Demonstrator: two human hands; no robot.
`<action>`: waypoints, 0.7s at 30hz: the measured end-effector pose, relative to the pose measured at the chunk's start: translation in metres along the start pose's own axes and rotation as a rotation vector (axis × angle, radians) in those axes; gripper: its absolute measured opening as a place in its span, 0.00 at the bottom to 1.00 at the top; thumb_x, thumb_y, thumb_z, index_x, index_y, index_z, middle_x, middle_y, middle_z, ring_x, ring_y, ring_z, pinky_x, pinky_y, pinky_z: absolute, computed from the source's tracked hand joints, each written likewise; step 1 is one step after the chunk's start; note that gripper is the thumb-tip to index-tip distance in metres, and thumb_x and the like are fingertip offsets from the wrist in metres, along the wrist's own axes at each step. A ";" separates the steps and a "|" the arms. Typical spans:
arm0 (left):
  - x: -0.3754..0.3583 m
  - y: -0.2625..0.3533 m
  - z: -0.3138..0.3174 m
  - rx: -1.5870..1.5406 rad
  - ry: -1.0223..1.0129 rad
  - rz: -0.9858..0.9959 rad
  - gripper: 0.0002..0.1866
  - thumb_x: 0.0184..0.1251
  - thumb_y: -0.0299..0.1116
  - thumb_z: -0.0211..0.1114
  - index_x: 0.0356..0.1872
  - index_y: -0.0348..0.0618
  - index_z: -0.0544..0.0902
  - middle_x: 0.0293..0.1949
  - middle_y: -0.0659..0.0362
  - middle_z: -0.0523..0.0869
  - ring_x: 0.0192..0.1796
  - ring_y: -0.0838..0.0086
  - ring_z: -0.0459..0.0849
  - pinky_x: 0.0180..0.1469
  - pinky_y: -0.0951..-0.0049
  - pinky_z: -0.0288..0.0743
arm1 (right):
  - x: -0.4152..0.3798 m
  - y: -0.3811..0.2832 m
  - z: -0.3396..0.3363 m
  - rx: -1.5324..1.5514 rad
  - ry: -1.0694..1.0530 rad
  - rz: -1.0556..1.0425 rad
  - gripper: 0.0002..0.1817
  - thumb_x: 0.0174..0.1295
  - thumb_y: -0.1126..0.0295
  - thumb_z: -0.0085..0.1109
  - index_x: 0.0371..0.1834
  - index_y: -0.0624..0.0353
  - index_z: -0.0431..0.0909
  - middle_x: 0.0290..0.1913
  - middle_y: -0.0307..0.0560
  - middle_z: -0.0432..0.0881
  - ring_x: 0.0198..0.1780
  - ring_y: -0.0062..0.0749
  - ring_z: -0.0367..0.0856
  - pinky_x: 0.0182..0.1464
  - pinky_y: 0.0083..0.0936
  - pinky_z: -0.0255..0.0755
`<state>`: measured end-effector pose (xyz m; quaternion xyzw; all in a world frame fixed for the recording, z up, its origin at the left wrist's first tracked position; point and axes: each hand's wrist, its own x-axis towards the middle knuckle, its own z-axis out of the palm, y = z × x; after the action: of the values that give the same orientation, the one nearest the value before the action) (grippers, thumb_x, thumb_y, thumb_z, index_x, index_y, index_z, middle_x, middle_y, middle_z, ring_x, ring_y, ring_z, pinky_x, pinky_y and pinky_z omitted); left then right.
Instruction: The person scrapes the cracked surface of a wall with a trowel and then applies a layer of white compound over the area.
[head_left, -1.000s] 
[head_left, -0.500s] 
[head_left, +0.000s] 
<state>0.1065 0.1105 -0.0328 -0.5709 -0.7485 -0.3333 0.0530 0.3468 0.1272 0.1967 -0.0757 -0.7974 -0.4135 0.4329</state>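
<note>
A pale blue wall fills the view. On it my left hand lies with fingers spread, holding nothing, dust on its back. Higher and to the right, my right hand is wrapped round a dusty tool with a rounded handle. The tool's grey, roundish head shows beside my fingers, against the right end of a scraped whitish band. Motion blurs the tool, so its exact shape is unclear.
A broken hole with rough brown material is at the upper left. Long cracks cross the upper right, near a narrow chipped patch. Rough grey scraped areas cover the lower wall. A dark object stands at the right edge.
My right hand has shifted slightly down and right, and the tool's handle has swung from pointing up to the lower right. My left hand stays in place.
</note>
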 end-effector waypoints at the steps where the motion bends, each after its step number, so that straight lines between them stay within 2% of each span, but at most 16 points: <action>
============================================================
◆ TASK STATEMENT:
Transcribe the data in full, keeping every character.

◆ ANSWER SECTION:
Demonstrator: two human hands; no robot.
`<action>`: waypoints, 0.7s at 30hz: the measured end-effector pose, relative to the pose measured at the chunk's start: translation in metres along the start pose's own axes and rotation as a rotation vector (axis × angle, radians) in those axes; gripper: its absolute measured opening as a place in its span, 0.00 at the bottom to 1.00 at the top; thumb_x, thumb_y, thumb_z, index_x, index_y, index_z, middle_x, middle_y, middle_z, ring_x, ring_y, ring_z, pinky_x, pinky_y, pinky_z: absolute, computed from the source's tracked hand joints, each written likewise; step 1 is one step after the chunk's start; note that gripper is the thumb-tip to index-tip distance in metres, and thumb_x and the like are fingertip offsets from the wrist in metres, along the wrist's own axes at each step. A ";" separates the steps and a "|" the arms. Typical spans:
arm0 (left):
  - x: -0.3754..0.3583 m
  - y: -0.2625..0.3533 m
  - z: -0.3138..0.3174 m
  - rx: -1.5870..1.5406 rad
  - ry: -1.0223..1.0129 rad
  - rz: -0.9858..0.9959 rad
  - gripper: 0.0002..0.1866
  - thumb_x: 0.0184..0.1251
  - thumb_y: -0.0299..0.1116
  - thumb_z: -0.0211..0.1114
  - index_x: 0.0356..0.1872
  - index_y: -0.0348..0.0618
  - index_z: -0.0544..0.0902
  - middle_x: 0.0293..0.1949
  - middle_y: -0.0659..0.0362
  - middle_z: -0.0523..0.0869
  - ring_x: 0.0192..0.1796
  - ring_y: -0.0838..0.0086
  - ring_z: -0.0459..0.0849
  - pinky_x: 0.0180..0.1469
  - pinky_y: -0.0951..-0.0049
  - pinky_z: -0.0288..0.0743
arm1 (right):
  - x: -0.4152..0.3798 m
  - y: -0.3811..0.2832 m
  - z: -0.3396..0.3363 m
  - rx: -1.5324..1.5514 rad
  - ry: -1.0694..1.0530 rad
  - rz: -1.0556..1.0425 rad
  - gripper: 0.0002..0.1817
  - thumb_x: 0.0174..0.1295
  - thumb_y: -0.1126..0.0295
  - thumb_z: -0.0085..0.1109
  - index_x: 0.0371..0.1834
  - index_y: -0.0624..0.0353
  - index_z: -0.0431..0.0909
  - middle_x: 0.0290..0.1913
  - middle_y: -0.0307..0.0560
  - middle_z: -0.0432..0.0881
  - ring_x: 0.0198..0.1780
  - ring_y: -0.0062..0.0749
  - ring_z: -0.0367..0.0856
  - pinky_x: 0.0182..0.1464
  - pinky_y: 0.0083..0.0936
  - pinky_z: -0.0255..0.0755
`<state>`: measured end-effector pose (xyz m; quaternion xyzw; all in a world frame fixed for the recording, z up, its origin at the left wrist's first tracked position; point and axes: each hand's wrist, its own x-axis towards the middle knuckle, its own z-axis out of the palm, y = z × x; after the action: of the values that give the same orientation, the one nearest the value before the action) (grippers, thumb_x, thumb_y, thumb_z, index_x, index_y, index_z, middle_x, middle_y, middle_z, ring_x, ring_y, ring_z, pinky_x, pinky_y and pinky_z omitted); left then right.
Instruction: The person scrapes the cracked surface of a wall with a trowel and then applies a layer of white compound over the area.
[head_left, -1.000s] 
[head_left, -0.500s] 
[head_left, +0.000s] 
<state>0.1065 0.1105 -0.0328 -0.5709 -0.7485 -0.3333 0.0530 0.3468 0.1272 0.1967 -0.0757 -0.7974 -0.4135 0.4329</state>
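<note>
A pale blue wall fills the view. On it my left hand lies with fingers spread, holding nothing, dust on its back. Higher and to the right, my right hand is wrapped round a dusty tool with a rounded handle. The tool's grey, roundish head shows beside my fingers, against the right end of a scraped whitish band. Motion blurs the tool, so its exact shape is unclear.
A broken hole with rough brown material is at the upper left. Long cracks cross the upper right, near a narrow chipped patch. Rough grey scraped areas cover the lower wall. A dark object stands at the right edge.
My right hand has shifted slightly down and right, and the tool's handle has swung from pointing up to the lower right. My left hand stays in place.
</note>
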 end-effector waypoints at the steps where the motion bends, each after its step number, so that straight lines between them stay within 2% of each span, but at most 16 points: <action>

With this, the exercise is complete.